Task item:
Below this sentence is a listing; return exactly its lines from the one with "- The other" to the one with "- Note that", both kept, and nothing more.

Stored data:
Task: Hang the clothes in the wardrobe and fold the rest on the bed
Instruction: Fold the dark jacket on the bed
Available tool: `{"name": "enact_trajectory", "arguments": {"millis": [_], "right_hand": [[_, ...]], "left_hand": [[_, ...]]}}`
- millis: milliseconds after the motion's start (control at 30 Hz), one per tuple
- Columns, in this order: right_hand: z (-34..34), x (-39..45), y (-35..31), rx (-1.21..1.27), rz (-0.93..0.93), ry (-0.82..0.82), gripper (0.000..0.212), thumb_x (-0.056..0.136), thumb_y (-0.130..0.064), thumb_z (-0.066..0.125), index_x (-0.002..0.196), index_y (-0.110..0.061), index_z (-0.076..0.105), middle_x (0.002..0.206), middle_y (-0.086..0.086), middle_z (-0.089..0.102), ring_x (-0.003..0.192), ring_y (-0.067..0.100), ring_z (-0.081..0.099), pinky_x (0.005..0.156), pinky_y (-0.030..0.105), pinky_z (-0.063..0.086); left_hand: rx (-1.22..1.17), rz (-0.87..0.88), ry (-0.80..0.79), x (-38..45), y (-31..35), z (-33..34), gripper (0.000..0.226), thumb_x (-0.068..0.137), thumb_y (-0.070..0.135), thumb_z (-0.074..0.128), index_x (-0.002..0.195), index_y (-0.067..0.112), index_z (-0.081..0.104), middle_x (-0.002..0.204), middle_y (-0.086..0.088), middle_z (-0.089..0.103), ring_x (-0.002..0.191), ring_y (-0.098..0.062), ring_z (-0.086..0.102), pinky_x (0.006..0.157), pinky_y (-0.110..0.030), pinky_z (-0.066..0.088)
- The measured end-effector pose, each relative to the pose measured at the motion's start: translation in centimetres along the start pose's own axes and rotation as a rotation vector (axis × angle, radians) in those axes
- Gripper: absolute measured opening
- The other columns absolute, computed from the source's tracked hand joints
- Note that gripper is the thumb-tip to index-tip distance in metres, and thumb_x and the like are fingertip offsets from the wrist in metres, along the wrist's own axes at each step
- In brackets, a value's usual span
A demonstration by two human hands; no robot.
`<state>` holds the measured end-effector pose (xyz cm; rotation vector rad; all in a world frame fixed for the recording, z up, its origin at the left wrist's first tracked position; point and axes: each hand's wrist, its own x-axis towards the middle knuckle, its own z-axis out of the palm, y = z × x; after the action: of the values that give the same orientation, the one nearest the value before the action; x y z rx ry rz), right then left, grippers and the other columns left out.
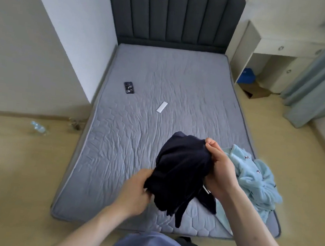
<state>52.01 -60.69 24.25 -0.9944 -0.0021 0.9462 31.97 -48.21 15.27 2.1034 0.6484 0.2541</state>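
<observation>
Head view: the person stands at the foot of the bed (136,132), and both hands hold 1 dark navy garment (180,171) bunched in the air above the mattress's near end, at about 5 o'clock from the bed's middle. The left hand (136,190) grips the garment's lower left edge at 7 o'clock of the bundle, fingers curled into the cloth. The right hand (219,169) pinches its upper right edge at 2 o'clock, thumb and fingertips closed on a fold. The bundle's long axis runs roughly from 1 o'clock down to 7 o'clock, with loose ends dangling toward the mattress. It lies between the 2 hands, so neither is nearer; my judgement is that the next move calls for drawing the hands apart along that axis to shake it open.

A light blue fleece garment (252,176) lies crumpled on the bed's near right corner, at 3 o'clock from the right hand and partly behind it. A dark phone (129,88) and a white remote (162,107) rest further up the mattress, around 11 o'clock. No wardrobe is in view.
</observation>
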Motion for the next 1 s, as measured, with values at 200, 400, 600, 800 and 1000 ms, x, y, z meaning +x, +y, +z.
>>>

Solution for this problem:
- The other columns absolute, computed from the source's tracked hand joints
- Note that gripper is the thumb-tip to index-tip distance in metres, and thumb_x and the like are fingertip offsets from the wrist in metres, along the wrist's own axes at each step

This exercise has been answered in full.